» What is needed
Say how many lines of the listing below include the word "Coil", with no other output.
*** Input ***
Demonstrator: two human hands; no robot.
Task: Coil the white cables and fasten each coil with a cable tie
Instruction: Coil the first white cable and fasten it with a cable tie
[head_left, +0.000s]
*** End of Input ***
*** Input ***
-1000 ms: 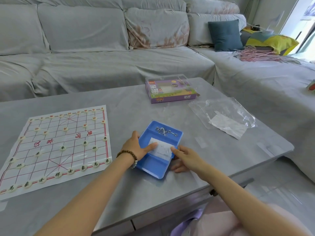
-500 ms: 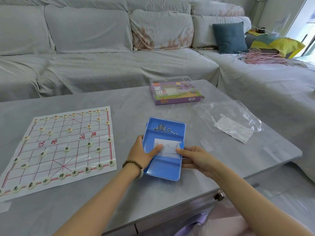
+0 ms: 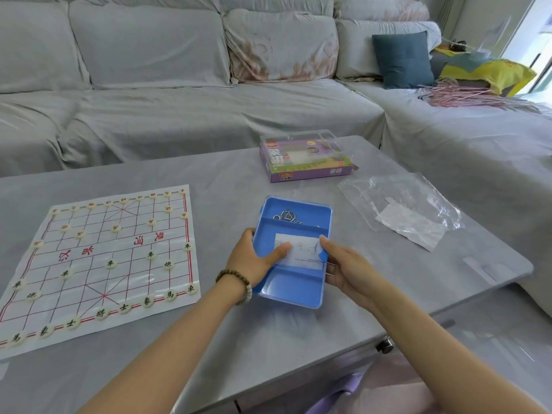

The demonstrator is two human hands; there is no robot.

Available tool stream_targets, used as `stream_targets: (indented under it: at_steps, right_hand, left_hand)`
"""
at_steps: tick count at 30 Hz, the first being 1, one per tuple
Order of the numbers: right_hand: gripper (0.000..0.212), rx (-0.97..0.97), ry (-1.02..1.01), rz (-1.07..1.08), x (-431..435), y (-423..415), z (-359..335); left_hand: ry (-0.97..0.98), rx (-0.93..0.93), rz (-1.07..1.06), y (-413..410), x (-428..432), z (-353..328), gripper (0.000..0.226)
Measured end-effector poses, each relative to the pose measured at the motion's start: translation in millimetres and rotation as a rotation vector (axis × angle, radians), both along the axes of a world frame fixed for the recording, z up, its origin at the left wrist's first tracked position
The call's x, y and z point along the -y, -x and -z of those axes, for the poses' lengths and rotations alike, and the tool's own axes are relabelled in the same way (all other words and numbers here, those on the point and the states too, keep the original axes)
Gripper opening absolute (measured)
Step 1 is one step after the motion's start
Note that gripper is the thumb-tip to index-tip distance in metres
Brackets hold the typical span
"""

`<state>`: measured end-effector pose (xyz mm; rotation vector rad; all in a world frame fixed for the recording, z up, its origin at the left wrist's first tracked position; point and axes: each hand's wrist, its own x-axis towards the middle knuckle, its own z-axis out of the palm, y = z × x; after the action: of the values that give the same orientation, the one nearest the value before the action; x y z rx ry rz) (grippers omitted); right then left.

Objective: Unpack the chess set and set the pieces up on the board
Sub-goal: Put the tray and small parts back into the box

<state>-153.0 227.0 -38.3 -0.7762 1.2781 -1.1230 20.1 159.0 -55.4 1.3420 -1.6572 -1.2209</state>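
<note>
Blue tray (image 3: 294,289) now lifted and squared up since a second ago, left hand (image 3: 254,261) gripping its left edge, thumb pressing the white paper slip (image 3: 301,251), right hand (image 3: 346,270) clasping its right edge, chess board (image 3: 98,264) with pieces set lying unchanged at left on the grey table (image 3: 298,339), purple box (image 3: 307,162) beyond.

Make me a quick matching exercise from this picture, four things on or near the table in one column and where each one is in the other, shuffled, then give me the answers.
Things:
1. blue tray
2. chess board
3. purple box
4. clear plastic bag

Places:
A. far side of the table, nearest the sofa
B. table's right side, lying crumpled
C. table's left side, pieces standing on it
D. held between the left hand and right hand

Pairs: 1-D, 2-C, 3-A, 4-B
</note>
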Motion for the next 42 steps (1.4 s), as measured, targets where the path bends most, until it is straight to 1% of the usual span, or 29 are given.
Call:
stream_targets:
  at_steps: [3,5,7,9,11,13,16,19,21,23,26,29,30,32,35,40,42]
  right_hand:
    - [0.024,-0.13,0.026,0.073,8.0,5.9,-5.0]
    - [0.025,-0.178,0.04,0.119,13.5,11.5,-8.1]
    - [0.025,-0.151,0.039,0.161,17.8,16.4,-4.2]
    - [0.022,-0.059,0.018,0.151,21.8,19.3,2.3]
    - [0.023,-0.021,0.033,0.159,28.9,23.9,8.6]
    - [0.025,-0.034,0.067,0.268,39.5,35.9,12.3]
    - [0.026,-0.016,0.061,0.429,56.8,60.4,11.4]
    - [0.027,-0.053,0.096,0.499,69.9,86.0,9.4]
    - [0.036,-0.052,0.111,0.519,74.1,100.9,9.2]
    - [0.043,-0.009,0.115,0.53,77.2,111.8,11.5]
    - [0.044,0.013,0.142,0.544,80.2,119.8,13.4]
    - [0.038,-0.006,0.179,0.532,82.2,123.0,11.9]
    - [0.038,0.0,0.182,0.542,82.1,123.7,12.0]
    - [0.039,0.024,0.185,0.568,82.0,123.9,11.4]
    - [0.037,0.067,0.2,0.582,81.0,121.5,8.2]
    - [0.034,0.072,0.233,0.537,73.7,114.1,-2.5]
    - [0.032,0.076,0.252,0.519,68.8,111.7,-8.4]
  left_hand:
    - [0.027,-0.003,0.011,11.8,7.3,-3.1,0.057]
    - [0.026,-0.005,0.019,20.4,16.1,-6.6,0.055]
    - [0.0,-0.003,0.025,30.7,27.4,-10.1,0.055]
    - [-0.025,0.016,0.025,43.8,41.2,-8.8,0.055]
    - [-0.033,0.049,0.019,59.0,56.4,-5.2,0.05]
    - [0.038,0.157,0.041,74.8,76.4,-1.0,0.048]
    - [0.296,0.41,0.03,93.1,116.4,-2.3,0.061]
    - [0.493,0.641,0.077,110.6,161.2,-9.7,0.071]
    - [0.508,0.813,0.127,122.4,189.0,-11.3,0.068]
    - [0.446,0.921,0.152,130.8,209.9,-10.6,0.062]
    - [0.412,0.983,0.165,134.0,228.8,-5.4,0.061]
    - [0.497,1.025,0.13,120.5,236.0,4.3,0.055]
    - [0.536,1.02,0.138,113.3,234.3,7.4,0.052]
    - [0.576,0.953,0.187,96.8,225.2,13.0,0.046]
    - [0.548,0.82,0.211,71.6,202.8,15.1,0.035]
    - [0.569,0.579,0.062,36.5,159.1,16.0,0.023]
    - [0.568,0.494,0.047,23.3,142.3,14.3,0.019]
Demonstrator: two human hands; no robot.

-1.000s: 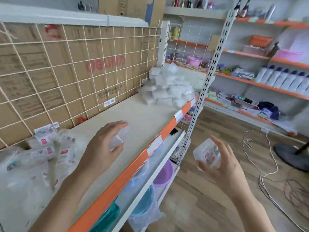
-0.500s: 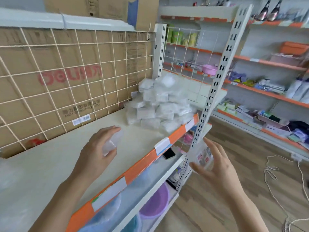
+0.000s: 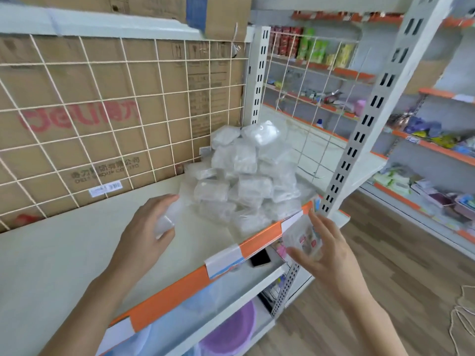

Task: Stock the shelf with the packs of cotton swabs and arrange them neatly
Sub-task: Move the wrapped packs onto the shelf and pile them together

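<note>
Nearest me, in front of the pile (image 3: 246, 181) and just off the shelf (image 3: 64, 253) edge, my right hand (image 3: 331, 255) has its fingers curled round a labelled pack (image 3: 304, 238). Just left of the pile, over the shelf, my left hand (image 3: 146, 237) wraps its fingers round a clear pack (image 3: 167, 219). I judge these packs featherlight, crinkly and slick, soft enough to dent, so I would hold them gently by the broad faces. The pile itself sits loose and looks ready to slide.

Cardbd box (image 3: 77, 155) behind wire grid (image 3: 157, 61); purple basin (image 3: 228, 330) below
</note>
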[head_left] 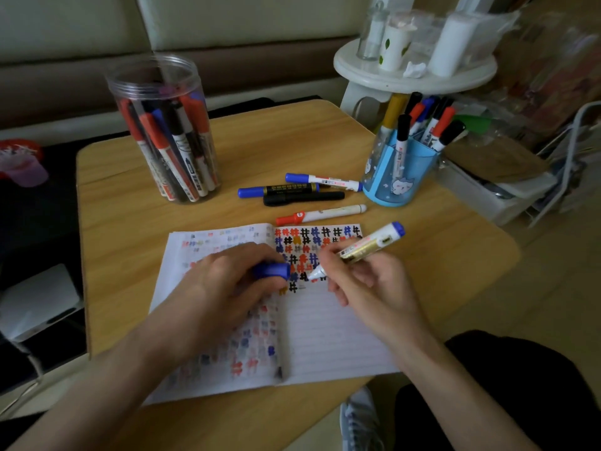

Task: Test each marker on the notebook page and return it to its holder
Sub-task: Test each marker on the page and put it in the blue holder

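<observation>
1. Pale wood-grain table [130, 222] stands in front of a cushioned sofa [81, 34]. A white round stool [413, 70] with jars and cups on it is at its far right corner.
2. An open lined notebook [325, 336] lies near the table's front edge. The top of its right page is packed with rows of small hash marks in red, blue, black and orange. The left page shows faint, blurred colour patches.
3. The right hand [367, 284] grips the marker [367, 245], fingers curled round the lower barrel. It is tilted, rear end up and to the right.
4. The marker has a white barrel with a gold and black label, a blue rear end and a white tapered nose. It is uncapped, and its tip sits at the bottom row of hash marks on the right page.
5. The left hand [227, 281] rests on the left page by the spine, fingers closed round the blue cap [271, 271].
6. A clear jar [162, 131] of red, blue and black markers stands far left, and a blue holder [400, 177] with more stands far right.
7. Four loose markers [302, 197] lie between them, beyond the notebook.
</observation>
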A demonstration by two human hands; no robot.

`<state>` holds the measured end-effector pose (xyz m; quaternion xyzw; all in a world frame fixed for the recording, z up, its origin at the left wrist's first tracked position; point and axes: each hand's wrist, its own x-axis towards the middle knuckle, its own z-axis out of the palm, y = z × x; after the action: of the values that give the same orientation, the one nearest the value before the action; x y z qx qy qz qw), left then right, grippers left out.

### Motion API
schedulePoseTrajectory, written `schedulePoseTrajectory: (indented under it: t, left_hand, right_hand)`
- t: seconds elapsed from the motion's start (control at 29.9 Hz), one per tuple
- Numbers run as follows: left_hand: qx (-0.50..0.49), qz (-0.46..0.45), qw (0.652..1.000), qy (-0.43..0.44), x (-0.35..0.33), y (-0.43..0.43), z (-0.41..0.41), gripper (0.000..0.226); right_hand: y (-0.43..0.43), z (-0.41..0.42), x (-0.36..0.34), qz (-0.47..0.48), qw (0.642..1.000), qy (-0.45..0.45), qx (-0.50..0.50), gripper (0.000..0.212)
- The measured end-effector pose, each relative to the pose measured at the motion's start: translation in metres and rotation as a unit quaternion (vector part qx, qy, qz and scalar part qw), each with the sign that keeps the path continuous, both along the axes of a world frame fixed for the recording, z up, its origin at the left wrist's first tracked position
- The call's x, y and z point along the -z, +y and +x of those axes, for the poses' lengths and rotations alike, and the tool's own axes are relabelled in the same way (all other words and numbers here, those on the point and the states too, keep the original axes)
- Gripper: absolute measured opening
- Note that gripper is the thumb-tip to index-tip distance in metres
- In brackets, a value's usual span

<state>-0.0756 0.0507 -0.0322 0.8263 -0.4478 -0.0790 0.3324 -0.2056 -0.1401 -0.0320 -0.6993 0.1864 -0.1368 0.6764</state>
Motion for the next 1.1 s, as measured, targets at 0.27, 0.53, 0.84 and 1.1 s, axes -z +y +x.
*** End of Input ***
» Exercise solution
2